Pull every line that includes the word "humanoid" out of the data below and copy it.

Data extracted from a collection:
== Segment start ==
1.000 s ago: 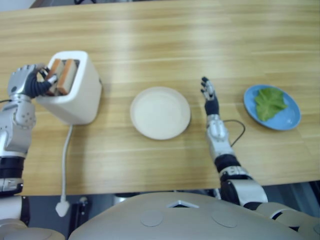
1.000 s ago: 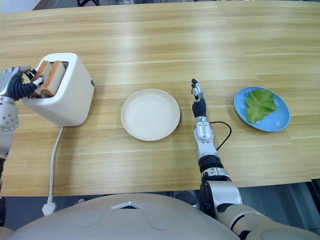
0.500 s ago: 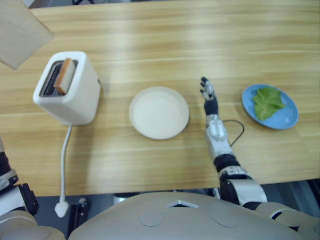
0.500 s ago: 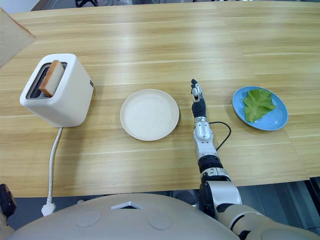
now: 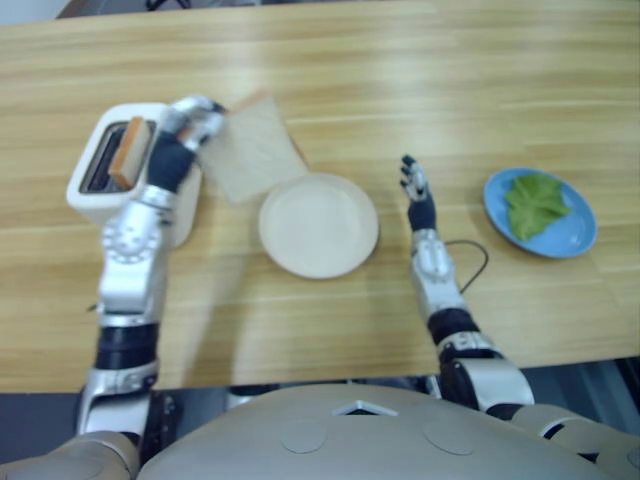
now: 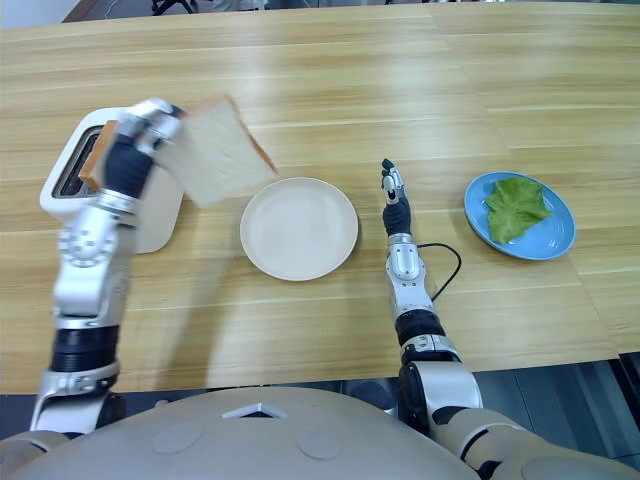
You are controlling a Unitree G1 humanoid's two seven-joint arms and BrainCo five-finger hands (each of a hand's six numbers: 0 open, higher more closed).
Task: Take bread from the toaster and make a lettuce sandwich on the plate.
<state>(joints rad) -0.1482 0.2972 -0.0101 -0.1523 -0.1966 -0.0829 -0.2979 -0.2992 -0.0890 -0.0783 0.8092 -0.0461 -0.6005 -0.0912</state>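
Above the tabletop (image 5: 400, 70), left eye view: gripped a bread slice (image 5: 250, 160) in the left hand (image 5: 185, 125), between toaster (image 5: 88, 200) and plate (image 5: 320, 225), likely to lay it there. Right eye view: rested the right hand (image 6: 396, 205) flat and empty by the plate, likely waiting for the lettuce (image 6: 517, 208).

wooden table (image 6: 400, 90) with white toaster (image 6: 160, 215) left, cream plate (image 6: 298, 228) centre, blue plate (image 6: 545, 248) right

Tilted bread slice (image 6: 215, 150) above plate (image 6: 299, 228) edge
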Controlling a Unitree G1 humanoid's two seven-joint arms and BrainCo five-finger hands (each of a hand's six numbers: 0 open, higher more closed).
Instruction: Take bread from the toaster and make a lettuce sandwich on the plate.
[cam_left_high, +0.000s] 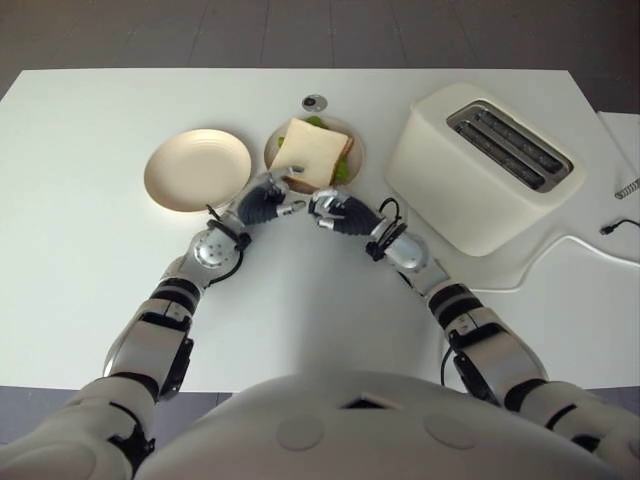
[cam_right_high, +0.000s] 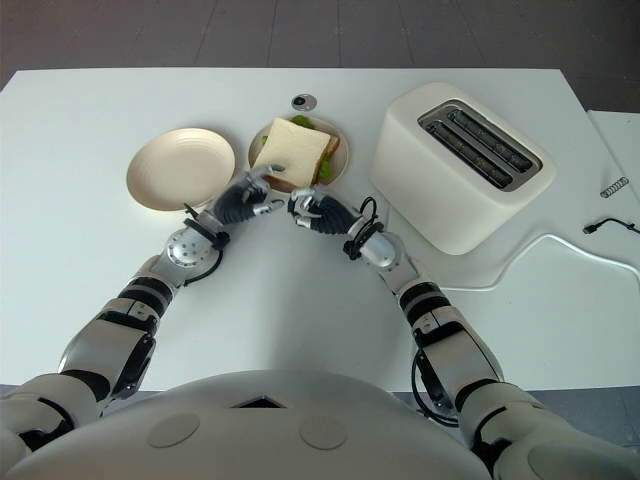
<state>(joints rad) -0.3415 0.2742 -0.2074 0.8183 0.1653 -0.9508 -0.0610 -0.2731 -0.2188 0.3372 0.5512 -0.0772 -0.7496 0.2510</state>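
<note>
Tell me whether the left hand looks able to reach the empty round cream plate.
Probably yes: the left hand sits just beside the empty round cream plate, with only bare white table between.

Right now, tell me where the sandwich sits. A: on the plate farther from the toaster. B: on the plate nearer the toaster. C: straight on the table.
B: the sandwich, with lettuce showing at its edge, lies on the plate next to the toaster.
</note>
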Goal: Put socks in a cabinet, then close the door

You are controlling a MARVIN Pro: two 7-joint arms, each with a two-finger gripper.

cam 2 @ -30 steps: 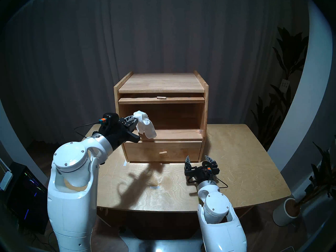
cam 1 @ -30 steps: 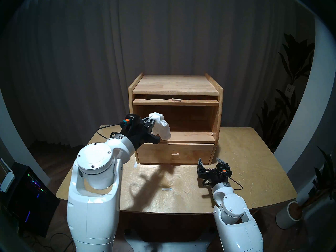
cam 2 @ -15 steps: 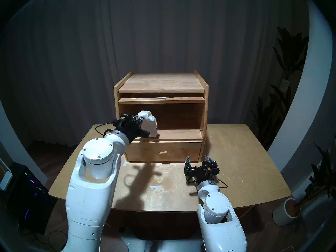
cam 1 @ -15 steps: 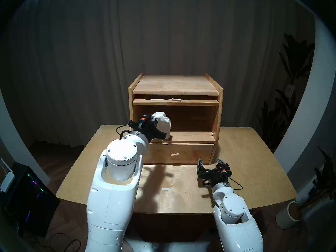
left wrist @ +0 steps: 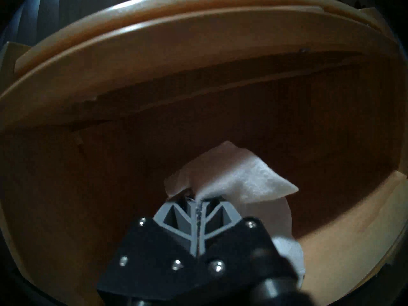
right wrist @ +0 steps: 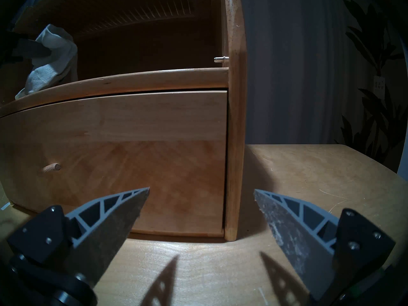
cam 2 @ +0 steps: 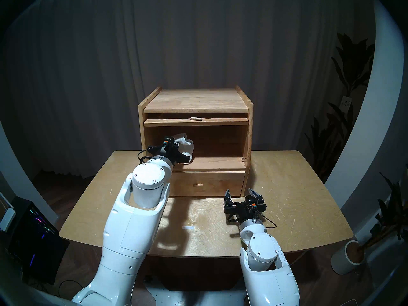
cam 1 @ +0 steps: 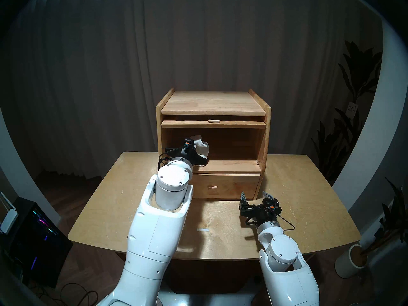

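Note:
The light-brown wooden cabinet (cam 1: 213, 102) stands at the back of the table (cam 1: 298, 188). Its large compartment is open. The door (cam 1: 212, 124) lies raised and flat under the top, with its peg handle (cam 1: 213, 121) facing me; its ribbed glass shows in the right wrist view (right wrist: 143, 9). My left gripper (cam 1: 194, 147) is shut on the bunched white socks (cam 1: 202, 147) and holds them inside the left part of the compartment, above its floor. The left wrist view shows the fingers (left wrist: 189, 219) pinching the socks (left wrist: 238, 177). My right gripper (cam 1: 254, 194) is open and empty, low over the table by the cabinet's right front corner.
The drawer (cam 1: 231, 186) below the compartment is shut, with a peg handle (cam 1: 212, 187). A metal pin (right wrist: 219, 59) sticks out of the cabinet's right wall. A tape mark (cam 1: 202, 229) lies mid-table. A potted plant (cam 1: 351, 262) stands right of the table and a computer (cam 1: 33, 239) left.
My left arm has swung right and forward, carrying the socks from in front of the cabinet's left edge into the compartment. The right arm has not moved.

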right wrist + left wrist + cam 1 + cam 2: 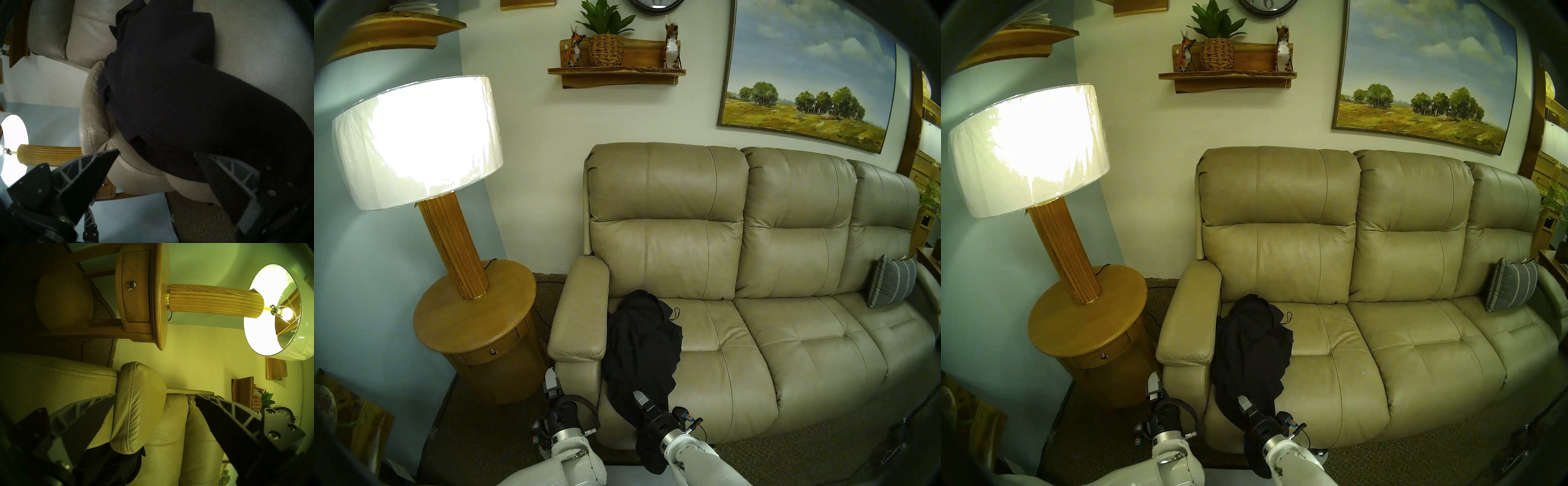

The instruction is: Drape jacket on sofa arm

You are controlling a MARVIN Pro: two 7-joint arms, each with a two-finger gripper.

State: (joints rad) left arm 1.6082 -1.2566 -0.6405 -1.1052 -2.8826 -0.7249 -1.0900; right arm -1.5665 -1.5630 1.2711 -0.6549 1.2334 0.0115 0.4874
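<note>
The jacket lies crumpled on the seat cushion nearest the sofa arm, touching its inner side, and its lower part hangs over the front edge; so the sofa arm is bare and the draping is not yet done. The right pincer stands wide apart and empty, just below this hanging hem, probably to grasp it. The left pincer is also wide, empty, in front of the sofa arm.
</note>
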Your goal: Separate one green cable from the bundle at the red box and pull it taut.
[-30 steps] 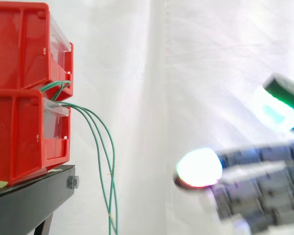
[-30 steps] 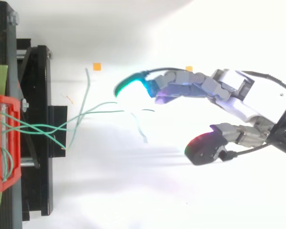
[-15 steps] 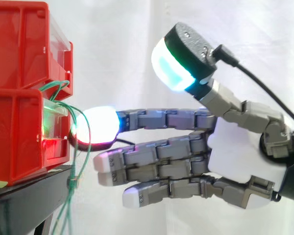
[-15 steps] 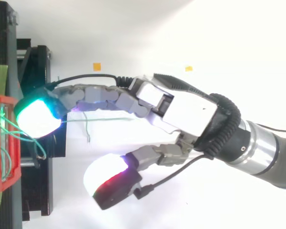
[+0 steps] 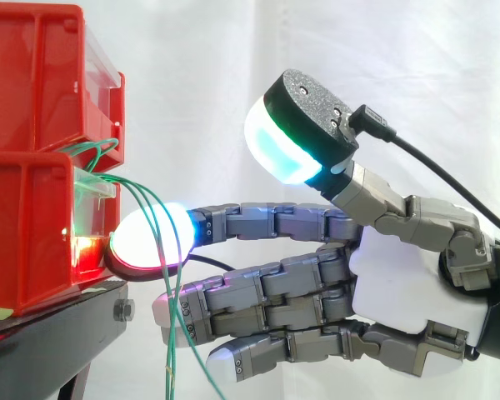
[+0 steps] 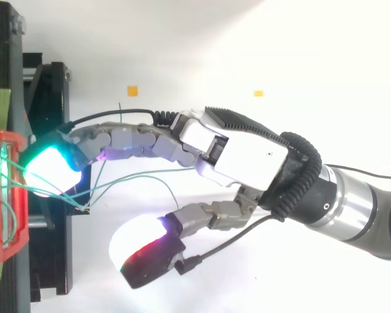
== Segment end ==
# REPLY TO THE EXERCISE
You are controlling a Unitree G1 humanoid's two seven-joint arms and BrainCo five-finger hands (each of a hand's six numbers: 0 open, higher more closed).
Controlling a Unitree G1 humanoid's two seven-joint arms and BrainCo five-finger hands (each of a hand's six numbers: 0 open, higher more closed).

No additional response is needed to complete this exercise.